On 1st July, Finland takes over the Presidency of the Council of the EU. Finland is the number one happiest country in the world, has 3 million saunas (more than they have cars) and Finns are the biggest coffee drinkers in the world (12kg per person per year). Kopiosto, the Finnish copyright organisation, has actively been promoting creative works for more than 40 years, and joined the SAA as a member in 2010.
Kopiosto serves more than 50,000 authors’ work and promotes the creative economy in Finland. Besides audiovisual authors, Kopiosto also represents other authors such as music composers, translators, photographers, illustrators, graphic designers, as well as publishers and performers (musicians, actors). They provide licences for the copying and digital use of works and publications as well as for the various ways of using TV programmes. In 2017, they distributed €50 million of royalties to their members, of which €8,6 million went directly to audiovisual authors. Besides enforcing creators’ rights, they fund awards that give visibility to Finnish creative works as well as grants supporting new projects. Furthermore, Kopiosto is supported by the Finnish National Agency for Education and provides for a ‘Copyright School’ (in Swedish and Finish), offering educational and playful learning material about copyright and authors’ rights from elementary school up until University level, for students and teachers.
I spoke to Arto Tamminen, Director of Licensing Development at Kopiosto and new member of the SAA Board of Directors to learn more.
Why did Kopiosto join the SAA?
Joining the SAA was an easy decision. Kopiosto has always been open to international cooperation, we were a founding member of IFFRO (the International Federation of Reproduction Rights Organisations) and IDA (International Database for Audiovisual Authors). Copyright is international and movies and TV programmes comes from all over. The SAA is a network to learn from each other how to best manage our international repertoires. We also have a longstanding cooperation with the Scandinavian countries.
Being a member of the SAA, we receive more information about what is happening on an EU-level and in other countries. The SAA gives us a stronger voice and as a board member we can be part of influencing authors’ rights for audiovisual works in Europe, in a way that we cannot do on our own.

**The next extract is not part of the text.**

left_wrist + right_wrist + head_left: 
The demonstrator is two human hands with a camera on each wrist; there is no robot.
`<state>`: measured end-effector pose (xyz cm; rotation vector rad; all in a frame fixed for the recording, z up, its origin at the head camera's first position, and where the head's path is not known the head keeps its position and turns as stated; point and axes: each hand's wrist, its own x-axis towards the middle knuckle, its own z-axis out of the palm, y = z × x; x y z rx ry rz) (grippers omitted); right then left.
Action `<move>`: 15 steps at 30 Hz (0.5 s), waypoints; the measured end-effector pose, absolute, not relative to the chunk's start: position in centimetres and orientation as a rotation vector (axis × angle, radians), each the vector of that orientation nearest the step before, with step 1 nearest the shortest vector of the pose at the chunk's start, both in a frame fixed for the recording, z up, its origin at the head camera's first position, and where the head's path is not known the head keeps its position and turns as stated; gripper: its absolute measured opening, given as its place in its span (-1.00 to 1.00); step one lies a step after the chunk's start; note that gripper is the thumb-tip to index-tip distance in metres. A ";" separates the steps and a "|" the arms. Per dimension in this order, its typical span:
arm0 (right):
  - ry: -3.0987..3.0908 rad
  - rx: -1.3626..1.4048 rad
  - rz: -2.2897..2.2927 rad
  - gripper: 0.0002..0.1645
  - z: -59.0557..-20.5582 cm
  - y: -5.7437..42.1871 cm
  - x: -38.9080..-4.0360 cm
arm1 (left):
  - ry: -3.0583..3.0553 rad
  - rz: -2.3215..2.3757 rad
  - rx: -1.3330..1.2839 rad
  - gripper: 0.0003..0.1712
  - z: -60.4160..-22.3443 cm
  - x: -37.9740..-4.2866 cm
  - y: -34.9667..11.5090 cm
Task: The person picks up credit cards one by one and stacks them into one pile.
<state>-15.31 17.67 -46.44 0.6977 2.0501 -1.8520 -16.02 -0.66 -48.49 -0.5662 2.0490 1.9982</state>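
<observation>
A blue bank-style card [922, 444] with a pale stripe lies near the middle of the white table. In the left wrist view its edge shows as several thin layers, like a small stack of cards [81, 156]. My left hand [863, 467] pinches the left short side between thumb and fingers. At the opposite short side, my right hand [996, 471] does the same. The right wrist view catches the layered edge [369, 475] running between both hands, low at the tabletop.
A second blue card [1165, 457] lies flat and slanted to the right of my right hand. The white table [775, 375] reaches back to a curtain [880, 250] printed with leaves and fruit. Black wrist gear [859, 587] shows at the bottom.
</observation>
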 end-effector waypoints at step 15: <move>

Even if the situation is different for collective management organisations across Europe, we can still learn a lot from each other. In Finland there are only a handful of people working on these very specific and demanding issues of audiovisual authors’ rights. It is therefore really valuable to have the chance to meet colleagues from other countries who are faced with similar issues, and who have found solutions to problems we have not solved yet.
To illustrate, Arto explained that some EU countries are further along than Finland when it comes to video-on-demand licensing, while the Finnish unique model for licensing of online recording services of TV programmes (so called N-PVR services) can serve as an example for others. Following joint advocacy efforts with a broad audiovisual coalition of major cable operators, broadcasters and other CMO’s, Kopiosto managed in 2015 to put in place a solution for cable operators that offer to record TV programmes for customers to download and view later. It included an amendment to the Finnish Copyright Act for a new extended collective licensing clause and a new licensing model. In 2018, this licence scheme generated €15 million for the authors and producers.
What are the most important issues for Kopiosto at the moment?
One of our main priorities is to tackle the issue of Finnish operators that do not consider their cable distribution of domestic TV channels as a retransmission. This has been on our table for many years and it is a big problem as no remuneration have ever been paid for the retransmission of domestic TV channels. In other Nordic and European countries, retransmission is the oldest and most established area of audiovisual collective licensing and it includes domestic channels. We would like to see the same development in Finland. This is why we filed a lawsuit in January 2018 against the internet service provider Telia. Unfortunately, the case was lost in the Finnish Market Court but might be referred to the Supreme Court.
Another long-term work that we have started to discuss with our members is the new EU Directives on Copyright in the Digital Single Market and their implication on our work, as it has to be implemented within two years. SAA is a central platform when coordinating the common views on these crucial implementation processes.
A third priority is to continue pushing for audiovisual authors’ unwaivable right to remuneration. Audiovisual authors are in the weakest negotiation position and often forced to give away their rights. It is our role to protect and manage their rights.
We ended with a ‘Nähdään pian’ (“see you soon”) as Kopiosto will kindly host the SAA next Board meeting in Helsinki in September. We might also have the chance to meet in on the 10-11 September as the Finish EU Presidency will organise an Audiovisual Policy Conference on ‘Creation, Innovation and Promotion - Competitiveness of European Audiovisual Industry’.